NPR and WNYC/Gothamist reporters learned that the Chicago PD had the most serving officer names that appeared to match those on the leaked list, with 13 matches. The NYPD had two active members of the department whose names matched.

The LAPD had no games.

When it comes to the Los Angeles Sheriff’s Department, however, NPR reporters found at least three current employees whose information appeared to match the names on the list of oath keepers.

Although NPR was unable to persuade any of these three to speak on the matter, reporters noted that one of the three LASD members “posted a link to the Oath Keepers website on his public Twitter account.
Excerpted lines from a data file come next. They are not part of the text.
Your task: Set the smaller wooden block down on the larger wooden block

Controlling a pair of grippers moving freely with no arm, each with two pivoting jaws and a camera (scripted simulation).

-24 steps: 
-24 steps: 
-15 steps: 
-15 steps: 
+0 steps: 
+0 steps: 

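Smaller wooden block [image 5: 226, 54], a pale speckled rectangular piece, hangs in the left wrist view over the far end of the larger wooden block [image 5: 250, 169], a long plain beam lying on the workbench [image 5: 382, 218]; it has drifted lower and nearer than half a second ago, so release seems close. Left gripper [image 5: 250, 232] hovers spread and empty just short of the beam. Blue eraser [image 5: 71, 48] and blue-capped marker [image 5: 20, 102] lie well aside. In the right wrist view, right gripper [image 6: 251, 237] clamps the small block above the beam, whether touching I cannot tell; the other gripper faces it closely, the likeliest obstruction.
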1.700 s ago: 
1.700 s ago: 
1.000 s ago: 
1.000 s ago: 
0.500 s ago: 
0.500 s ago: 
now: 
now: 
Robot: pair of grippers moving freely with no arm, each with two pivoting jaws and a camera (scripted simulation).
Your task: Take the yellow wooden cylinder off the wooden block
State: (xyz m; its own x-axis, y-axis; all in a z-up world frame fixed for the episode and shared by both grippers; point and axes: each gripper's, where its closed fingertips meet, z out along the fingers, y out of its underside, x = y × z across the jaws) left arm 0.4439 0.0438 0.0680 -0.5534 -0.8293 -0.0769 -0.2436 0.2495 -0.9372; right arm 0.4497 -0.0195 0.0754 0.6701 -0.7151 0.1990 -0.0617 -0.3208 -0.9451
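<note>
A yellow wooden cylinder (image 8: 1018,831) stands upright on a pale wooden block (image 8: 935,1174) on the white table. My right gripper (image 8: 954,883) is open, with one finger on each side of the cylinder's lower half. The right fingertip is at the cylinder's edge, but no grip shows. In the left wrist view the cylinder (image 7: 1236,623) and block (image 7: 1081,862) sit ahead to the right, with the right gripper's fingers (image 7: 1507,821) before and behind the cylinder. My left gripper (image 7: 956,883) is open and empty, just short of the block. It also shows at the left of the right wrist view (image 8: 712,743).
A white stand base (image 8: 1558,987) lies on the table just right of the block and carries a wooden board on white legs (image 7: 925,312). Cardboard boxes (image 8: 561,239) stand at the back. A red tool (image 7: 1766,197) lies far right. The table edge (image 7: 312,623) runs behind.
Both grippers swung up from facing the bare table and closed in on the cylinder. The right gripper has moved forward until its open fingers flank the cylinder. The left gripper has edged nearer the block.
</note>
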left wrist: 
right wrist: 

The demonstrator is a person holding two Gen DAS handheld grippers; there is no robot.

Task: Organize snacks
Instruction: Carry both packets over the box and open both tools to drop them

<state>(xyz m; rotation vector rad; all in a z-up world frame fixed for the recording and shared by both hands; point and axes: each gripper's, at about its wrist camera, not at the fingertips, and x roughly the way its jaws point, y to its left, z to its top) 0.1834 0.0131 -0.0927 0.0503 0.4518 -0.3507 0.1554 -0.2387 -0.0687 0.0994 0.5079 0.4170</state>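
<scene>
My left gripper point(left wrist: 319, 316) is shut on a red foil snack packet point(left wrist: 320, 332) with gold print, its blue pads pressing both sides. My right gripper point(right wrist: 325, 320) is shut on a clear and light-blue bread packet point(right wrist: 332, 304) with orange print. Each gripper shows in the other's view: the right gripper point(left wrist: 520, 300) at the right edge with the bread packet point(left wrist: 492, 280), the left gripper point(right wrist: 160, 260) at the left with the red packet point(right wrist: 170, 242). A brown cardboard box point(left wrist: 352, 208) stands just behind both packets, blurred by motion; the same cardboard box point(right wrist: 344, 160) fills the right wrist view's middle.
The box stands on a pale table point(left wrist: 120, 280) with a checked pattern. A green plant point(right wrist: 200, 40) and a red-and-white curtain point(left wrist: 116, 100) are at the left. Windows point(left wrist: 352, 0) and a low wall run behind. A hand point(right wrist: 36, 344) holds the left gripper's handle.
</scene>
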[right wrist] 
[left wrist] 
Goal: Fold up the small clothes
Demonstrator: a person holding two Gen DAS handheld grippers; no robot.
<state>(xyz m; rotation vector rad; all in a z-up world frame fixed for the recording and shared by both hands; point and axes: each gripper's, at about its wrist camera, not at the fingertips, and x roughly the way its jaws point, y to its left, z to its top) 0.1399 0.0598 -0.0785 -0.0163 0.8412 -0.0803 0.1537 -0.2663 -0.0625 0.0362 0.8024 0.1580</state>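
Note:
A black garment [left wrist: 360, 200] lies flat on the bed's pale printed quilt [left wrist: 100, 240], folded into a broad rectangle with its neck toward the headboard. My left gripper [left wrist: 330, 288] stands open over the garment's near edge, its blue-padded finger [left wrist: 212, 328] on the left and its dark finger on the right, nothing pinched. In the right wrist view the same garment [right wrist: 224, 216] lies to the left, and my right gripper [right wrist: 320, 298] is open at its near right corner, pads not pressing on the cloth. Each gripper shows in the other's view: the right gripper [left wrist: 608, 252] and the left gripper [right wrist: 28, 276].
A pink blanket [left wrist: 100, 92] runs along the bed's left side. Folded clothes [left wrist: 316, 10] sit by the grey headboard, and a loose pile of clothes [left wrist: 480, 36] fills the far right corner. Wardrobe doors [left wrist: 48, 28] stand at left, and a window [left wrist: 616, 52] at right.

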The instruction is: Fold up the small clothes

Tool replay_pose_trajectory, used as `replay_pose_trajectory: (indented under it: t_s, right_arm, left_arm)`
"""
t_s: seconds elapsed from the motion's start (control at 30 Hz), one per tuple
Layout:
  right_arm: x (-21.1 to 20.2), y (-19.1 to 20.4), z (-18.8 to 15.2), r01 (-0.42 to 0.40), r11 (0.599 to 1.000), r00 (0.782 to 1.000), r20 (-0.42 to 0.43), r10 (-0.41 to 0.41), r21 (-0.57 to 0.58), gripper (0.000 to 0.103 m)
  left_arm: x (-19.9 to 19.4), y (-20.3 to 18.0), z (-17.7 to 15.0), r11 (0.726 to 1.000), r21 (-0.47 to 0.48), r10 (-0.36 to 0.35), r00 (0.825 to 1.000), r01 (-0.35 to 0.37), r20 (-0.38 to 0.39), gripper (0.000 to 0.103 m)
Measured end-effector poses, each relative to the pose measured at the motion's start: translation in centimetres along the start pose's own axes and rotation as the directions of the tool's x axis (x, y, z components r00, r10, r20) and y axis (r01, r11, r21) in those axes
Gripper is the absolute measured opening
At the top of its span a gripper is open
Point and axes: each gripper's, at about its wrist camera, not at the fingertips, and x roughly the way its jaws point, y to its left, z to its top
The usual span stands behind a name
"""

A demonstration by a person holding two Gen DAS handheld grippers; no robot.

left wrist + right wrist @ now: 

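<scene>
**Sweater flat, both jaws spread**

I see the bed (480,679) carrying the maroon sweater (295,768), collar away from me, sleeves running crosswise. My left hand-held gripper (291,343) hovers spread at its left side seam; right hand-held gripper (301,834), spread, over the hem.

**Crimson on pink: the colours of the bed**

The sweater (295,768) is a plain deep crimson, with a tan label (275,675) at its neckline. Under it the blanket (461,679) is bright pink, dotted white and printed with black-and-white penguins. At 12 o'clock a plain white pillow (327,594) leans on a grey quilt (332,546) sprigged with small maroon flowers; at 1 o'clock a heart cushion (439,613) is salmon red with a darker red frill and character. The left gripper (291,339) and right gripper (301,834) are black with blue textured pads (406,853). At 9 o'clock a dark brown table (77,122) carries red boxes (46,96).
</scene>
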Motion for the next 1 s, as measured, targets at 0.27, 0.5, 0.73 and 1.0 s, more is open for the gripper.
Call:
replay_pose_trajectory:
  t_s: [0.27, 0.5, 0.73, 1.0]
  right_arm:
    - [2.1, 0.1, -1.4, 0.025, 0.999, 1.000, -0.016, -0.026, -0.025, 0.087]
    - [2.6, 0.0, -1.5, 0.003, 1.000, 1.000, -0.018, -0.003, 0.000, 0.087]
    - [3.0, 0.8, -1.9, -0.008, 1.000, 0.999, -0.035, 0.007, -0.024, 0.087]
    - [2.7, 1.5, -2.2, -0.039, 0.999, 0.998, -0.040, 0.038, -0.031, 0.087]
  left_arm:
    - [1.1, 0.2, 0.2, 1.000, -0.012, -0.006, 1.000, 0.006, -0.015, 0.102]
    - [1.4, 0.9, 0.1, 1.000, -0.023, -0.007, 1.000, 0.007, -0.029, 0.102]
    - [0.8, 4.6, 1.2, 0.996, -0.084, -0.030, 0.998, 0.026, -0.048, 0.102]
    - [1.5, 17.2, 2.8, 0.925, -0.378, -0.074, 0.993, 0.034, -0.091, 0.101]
When asked to comment on the new information, Los Angeles County Inspector General Max Huntsman told NPR’s Tom Dreisbach that “the Los Angeles Sheriff’s Department has extremist organizations within its ranks.”

Dreisbach also reached out to Priscilla Ocen, chairwoman of the Los Angeles County Civil Oversight Commission, who supported Huntsman’s conclusion.

“We have a problem with white supremacy in the LA County Sheriff’s Department,” Ocen said, adding that the Los Angeles County Sheriff “looked away.”

On Monday night, as more attention began to focus on this issue, Eric Strong, a lieutenant with the LA Sheriff’s Department, who also threw his hat in the ring to run against Sheriff Villanueva in 2022, had this to say via Twitter.

“NPR reports that 3 members of the ‘Oath Keepers’, a far-right extremist group, are working for LASD,” Strong wrote. “That’s 3 too many. If you align yourself with individuals and organizations that prey on marginalized groups, you can’t be trusted to enforce the law in the same way.”

Strong, who is positioning himself as a reform candidate, also detailed what he would do to solve LASD’s half-century problem with deputy gangs, a topic that IG Max Huntsman and COC President , Priscilla Ocen, referred to as relevant. responding to the news that the nation’s largest sheriff’s department appears to have several oath keepers on its roster of sworn employees.

More on this and related issues soon!